Anyway, I'm looking for NoVA teenage barber recommendations.
Enjoy the rest of this week's memo!
Cheers,
Graeme
Three Things I Learned This Week
The 90-day feedback loop is a data problem in disguise
Alex Hormozi wrote something this week that reads like a data strategy memo, even though it never mentions data. He opens with a Buffett line. "If you get nine women pregnant, you don't have a baby in a month." Some things take time. Fine. Then he makes the point that matters for anyone running a portfolio company.
If you catch yourself saying "we will not know if this worked for another 90 days," that is not a patience problem. It is a missing leading indicator. No process in a business should take three months to tell you whether it is working, because that caps you at four iterations a year. The competitor who found an earlier signal is running twenty.
His fix is to find the earlier step you can measure. If churn is the problem, activation is the leading indicator. If the sales cycle is long, qualified calls with a budget-holding decision-maker is the earlier signal. You still wait the 90 days for the final read, but you iterate weekly on the leading metric.
Here is the translation for operating partners. The reason most value creation plans run on annual feedback loops is that the data to support a faster loop either does not exist or cannot be trusted. You cannot iterate on activation if activation is not instrumented. You cannot watch qualified-call conversion if the CRM is a graveyard. The faster feedback loop Hormozi is describing is a data readiness outcome. The firms that iterate twenty times to your three are not smarter.
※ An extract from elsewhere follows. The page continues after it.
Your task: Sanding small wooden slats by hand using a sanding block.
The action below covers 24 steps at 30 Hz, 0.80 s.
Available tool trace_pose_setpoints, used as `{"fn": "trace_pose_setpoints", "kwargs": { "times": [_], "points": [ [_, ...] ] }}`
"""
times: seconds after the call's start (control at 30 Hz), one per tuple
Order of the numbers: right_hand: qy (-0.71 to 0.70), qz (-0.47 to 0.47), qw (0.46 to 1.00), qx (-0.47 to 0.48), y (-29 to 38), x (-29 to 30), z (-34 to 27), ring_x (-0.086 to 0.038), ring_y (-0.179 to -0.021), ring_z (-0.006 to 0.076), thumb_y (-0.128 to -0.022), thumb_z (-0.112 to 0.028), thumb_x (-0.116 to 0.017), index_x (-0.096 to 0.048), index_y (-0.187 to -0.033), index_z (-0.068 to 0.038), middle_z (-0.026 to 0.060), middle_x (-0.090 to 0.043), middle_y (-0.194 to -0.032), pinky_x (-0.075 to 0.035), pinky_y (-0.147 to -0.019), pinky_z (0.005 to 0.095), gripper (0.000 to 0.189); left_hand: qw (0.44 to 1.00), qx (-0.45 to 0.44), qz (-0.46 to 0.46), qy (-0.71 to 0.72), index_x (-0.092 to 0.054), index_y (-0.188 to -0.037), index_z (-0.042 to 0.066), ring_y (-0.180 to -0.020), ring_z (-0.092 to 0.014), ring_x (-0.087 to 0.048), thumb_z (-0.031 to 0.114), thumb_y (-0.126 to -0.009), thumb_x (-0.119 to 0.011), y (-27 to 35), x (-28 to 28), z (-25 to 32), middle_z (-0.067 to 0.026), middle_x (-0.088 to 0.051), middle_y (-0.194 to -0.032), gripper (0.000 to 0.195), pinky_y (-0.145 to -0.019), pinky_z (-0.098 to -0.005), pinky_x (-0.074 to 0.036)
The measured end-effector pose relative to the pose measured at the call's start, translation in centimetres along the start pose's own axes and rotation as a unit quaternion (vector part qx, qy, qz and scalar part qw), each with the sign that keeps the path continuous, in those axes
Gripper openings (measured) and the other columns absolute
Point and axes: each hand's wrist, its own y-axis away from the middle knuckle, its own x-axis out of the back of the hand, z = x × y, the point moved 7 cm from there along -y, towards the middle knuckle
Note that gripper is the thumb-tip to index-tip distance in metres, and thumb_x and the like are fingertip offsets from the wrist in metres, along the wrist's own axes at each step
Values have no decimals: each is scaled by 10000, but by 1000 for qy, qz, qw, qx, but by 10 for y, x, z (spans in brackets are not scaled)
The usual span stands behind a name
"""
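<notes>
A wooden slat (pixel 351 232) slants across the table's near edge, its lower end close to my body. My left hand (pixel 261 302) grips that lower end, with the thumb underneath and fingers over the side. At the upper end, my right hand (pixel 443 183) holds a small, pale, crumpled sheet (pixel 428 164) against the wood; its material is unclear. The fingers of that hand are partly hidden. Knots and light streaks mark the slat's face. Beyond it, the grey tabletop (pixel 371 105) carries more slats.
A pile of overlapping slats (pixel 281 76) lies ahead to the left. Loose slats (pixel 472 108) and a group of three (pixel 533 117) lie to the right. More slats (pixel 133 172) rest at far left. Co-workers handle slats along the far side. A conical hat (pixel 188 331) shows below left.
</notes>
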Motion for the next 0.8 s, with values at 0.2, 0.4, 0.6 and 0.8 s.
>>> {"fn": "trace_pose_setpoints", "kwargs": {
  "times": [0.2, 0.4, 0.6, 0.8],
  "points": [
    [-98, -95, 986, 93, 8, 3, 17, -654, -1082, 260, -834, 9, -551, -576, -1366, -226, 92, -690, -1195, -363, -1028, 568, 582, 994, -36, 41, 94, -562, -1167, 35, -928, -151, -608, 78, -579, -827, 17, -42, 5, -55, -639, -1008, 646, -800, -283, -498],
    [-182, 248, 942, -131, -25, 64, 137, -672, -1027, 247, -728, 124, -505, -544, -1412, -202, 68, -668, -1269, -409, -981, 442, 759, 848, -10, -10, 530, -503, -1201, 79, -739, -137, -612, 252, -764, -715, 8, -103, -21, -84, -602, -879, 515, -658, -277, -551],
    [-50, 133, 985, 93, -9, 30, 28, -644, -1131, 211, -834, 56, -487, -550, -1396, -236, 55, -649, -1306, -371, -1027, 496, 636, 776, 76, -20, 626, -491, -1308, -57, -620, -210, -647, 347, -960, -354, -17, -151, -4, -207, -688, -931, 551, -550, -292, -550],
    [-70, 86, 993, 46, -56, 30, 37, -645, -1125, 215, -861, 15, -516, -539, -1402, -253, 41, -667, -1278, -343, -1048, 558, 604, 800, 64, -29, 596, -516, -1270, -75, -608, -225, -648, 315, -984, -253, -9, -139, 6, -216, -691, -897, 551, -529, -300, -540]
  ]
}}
They built the measurement layer first.
The Pygmalion Razor and the data standard you set
Sahil Bloom published a piece this week on what he calls the Pygmalion Razor. The Pygmalion Effect is the documented phenomenon that people rise to the expectations placed on them. Bloom's version is to spend your time around people who hold high expectations of you, because you grow into the standard they assume you can meet. The discomfort of that room is the cost of entry for growth.
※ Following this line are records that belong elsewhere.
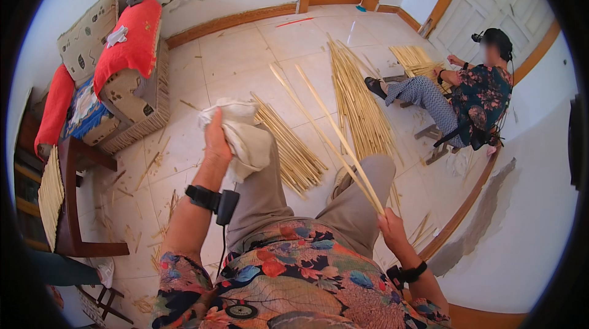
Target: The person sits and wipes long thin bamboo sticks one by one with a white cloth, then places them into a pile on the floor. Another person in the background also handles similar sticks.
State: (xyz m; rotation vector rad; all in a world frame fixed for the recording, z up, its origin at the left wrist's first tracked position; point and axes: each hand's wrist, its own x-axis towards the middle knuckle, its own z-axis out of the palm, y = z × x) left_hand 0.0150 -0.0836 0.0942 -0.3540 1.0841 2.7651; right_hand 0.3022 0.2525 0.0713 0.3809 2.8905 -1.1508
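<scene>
A crumpled off-white cloth (251, 145) is gripped in my left hand (217, 138), over my left knee. My right hand (392, 227) pinches the near ends of long, pale split stalks (343, 145), which look like reed or bamboo. The stalks fan apart and point away over the floor. Between my legs, a bundle of similar stalks (294, 149) lies on the tiles. A larger, longer pile of stalks (359, 103) spreads beyond my right knee.
A co-worker (478, 85) sits on a low stool at the right beside a woven strip mat (412, 59). At left stand a sofa with red covers (129, 34) and a dark wooden chair (73, 200). Stalk scraps litter the tiles. Another person's leg (69, 271) shows at lower left.
</scene>
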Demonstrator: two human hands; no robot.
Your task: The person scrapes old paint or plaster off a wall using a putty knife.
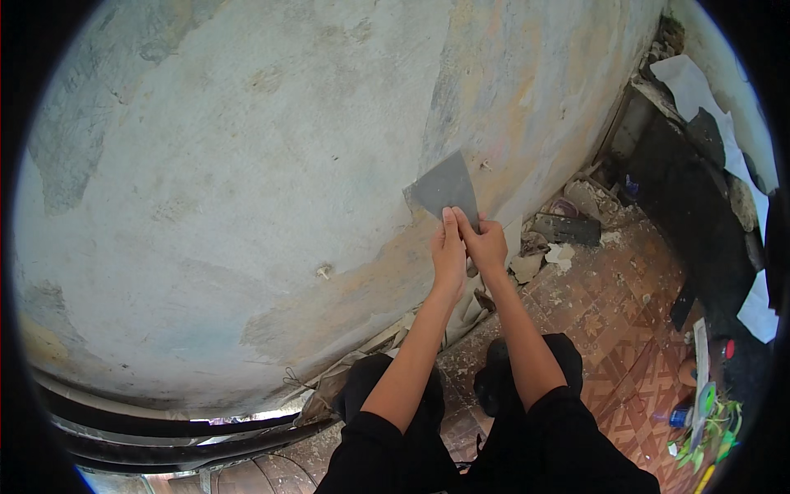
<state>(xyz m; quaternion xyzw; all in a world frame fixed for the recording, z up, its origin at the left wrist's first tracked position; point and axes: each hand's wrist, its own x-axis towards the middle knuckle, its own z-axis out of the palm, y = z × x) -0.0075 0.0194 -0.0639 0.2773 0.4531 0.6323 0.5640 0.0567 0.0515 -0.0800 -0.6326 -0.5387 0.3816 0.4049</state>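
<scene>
A wide grey metal scraper blade (447,188) lies against the worn painted wall (265,173), its broad edge towards the upper left. My left hand (450,259) and my right hand (486,244) close together on its narrow lower end, with both thumbs pressed on the blade face. Any handle is hidden by my hands. The blade sits where pale paint meets a rougher, yellowish and grey patch. A wall plug or screw sticks out just right of the blade, and another fitting (323,271) lower left.
Rubble and a dark block (566,229) lie along the wall's foot. Dark sheets with torn white paper (691,86) stand at right. On the patterned floor (617,370) are a green-leaved plant (728,426) and a blue can or jar (680,416). Dark curved tubes (185,454) run at lower left.
</scene>
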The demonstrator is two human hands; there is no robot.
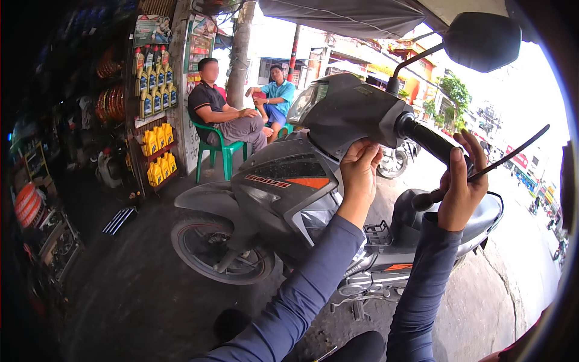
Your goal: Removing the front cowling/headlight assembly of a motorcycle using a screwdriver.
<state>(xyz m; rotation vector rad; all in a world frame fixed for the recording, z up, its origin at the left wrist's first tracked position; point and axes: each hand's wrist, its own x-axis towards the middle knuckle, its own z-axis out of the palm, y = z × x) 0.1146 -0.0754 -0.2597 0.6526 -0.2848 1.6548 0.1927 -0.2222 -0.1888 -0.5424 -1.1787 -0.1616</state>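
My left hand (360, 172) is raised, fingertips together by the cowl (356, 111); my right hand (461, 190), upright, bends near the grip (429, 137), closure unclear. Cowl: dark grey; grip: black.

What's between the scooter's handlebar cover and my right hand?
In the head view, the black handlebar grip spans from the handlebar cover to your right hand.

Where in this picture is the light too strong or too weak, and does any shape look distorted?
In the head view, the sky is blown out white and the road very pale; at its left, the shop interior sinks into darkness; toward its right, the red sign leans, likely fisheye distortion.
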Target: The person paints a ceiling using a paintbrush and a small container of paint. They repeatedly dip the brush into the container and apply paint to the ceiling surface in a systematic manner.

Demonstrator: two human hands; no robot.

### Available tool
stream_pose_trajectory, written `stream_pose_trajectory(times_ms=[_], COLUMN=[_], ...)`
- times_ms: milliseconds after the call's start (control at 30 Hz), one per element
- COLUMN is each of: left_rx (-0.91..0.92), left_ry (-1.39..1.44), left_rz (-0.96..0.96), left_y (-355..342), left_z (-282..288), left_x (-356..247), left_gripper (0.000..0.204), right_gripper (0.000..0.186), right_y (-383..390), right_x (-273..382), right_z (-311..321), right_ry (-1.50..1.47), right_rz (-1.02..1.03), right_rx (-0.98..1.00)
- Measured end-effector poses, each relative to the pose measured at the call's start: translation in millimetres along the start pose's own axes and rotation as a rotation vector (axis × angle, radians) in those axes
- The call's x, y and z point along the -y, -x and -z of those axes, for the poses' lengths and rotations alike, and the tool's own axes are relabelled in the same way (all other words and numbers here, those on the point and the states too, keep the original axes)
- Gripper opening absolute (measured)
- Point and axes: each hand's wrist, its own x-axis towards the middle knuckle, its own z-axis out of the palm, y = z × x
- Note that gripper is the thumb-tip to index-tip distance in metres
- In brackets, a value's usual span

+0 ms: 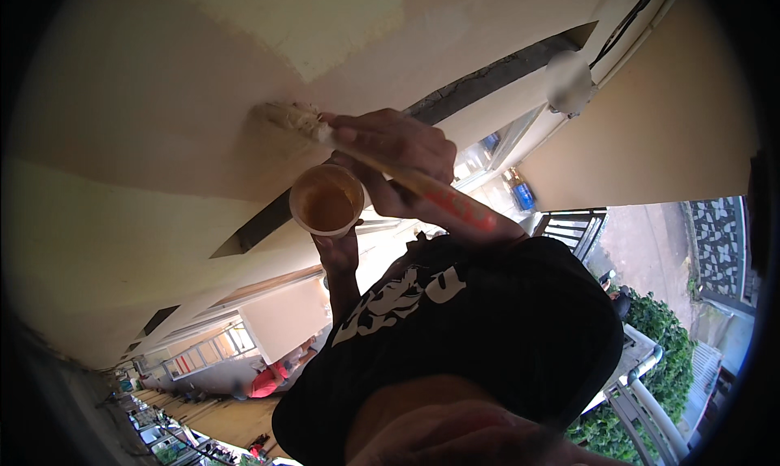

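Note:
My right hand (398, 145) is closed around a paintbrush (410, 177) with a long wooden handle marked in red. The brush's pale, paint-caked bristles rest against the beige painted surface (203, 117) overhead. Just below, my left hand (340, 251) grips a round, pale plastic cup (327, 199) from underneath. Tan-orange paint coats the cup's inside, and how deep it is I cannot tell. Around the bristles the surface looks darker beige, with lighter yellowish patches (301, 19) above and at the lower left.
A long dark slot (496, 76) cuts into the surface, near a round pale fixture (568, 82). Below left are a ladder (213, 359) and a person in a red top (268, 380). At right stand a dark railing (573, 229), green shrubs (662, 344) and a paved path (646, 247).

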Motion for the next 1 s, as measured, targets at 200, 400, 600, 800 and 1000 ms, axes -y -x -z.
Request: stream_pose_trajectory(times_ms=[200, 400, 600, 800, 1000], left_rx=[-0.011, -0.025, 0.012, -0.040, -0.050], left_ry=[-0.059, 0.155, 0.096, -0.084, 0.164], left_rz=[0.015, -0.008, -0.044, -0.027, -0.054], left_y=[7, 4, 4, 10, 3], left_z=[6, 4, 3, 5, 6], left_x=[-3, 12, 9, 3, 17], left_gripper=[0.081, 0.086, 0.073, 0.081, 0.085], right_gripper=[0.027, 0.033, 0.028, 0.023, 0.027], right_y=[-55, -8, -27, -78, -8], right_x=[-47, -13, 2, -50, -4], right_z=[108, 23, 23, 103, 19], right_ry=[0.753, 0.484, 0.067, 0.571, 0.411], right_rz=[0.227, 0.237, 0.049, 0.341, 0.316], right_rx=[-0.435, 0.034, 0.090, -0.512, 0.139])
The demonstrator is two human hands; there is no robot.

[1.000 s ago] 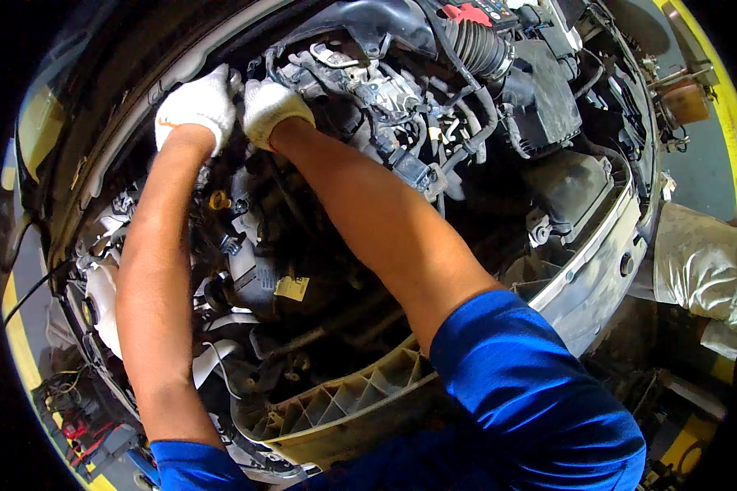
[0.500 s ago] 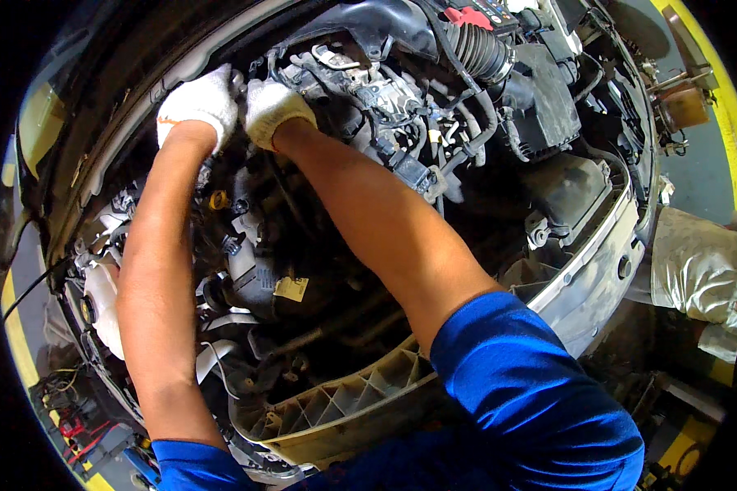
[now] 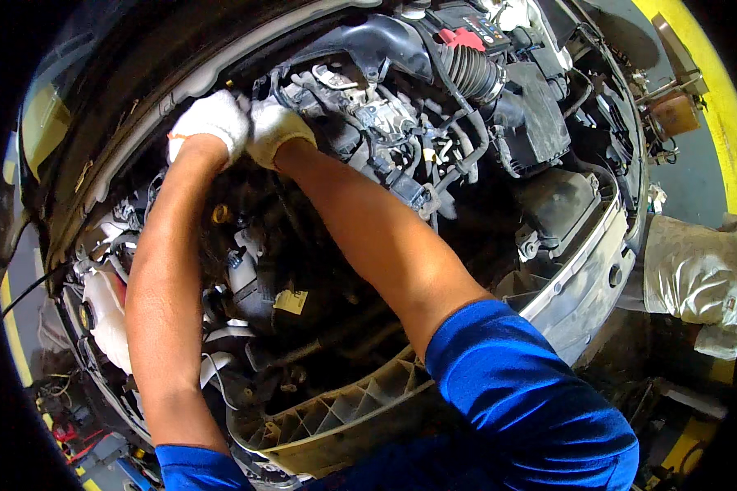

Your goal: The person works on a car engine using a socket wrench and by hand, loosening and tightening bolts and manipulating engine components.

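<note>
My left hand [image 3: 213, 123] and my right hand [image 3: 278, 131], both in white knit gloves, are side by side deep in a car's engine bay, near its rear edge. Their fingers point away from me and are hidden behind the gloves' backs and among dark parts, so what they touch or hold does not show. Just right of my right hand lies the engine [image 3: 385, 114], with its metal fittings, hoses and connectors. Below my hands, between the forearms, are a yellow ring-shaped cap [image 3: 220, 213] and a pale tag [image 3: 291, 302].
At the right stand a black ribbed air hose [image 3: 475, 74], a dark box [image 3: 536, 114] and a battery with a red cover [image 3: 462, 39]. A white reservoir [image 3: 106, 315] sits left of my left forearm. The ribbed front beam [image 3: 336, 417] crosses nearest me. Tools [image 3: 98, 446] lie at lower left.
My left hand has shifted slightly right and down, closer to my right hand. My right hand stays nearly in place. The whole view has moved slightly.
</note>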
I read it through an operating partner lens. The expectation you set for a portfolio company's data is the expectation it grows into. If the board only ever asks for a top-line revenue number, a top-line revenue number is all anyone builds the muscle to produce. If you expect a number that traces to source systems, survives a buyer's question, and ties out across the GL from quarter one, the team builds that capability long before it is under diligence pressure.
Most operating partners set the investor-grade data expectation about three months before exit. By then it is a fire drill. The Pygmalion-aware ones set it three years out, when it is just the house standard, and the company quietly grows into it. The expectation is the intervention.
Link: Sahil Bloom on the Pygmalion Razor (sahilbloom.substack.com/p/the-most-powerful-decision-making)
95% say AI works. 31% use it where it matters most.
Two numbers from this week's PE research that only make sense side by side. FTI Consulting's 2026 PE AI Radar reports that 95% of funds say their AI initiatives are meeting or exceeding the original business case. AI works when it is deployed. Then S&P Global's survey of general partners found that only 31% have AI somewhat or fully integrated into diligence, and the single biggest barrier, cited by 49% of respondents, is lack of expertise.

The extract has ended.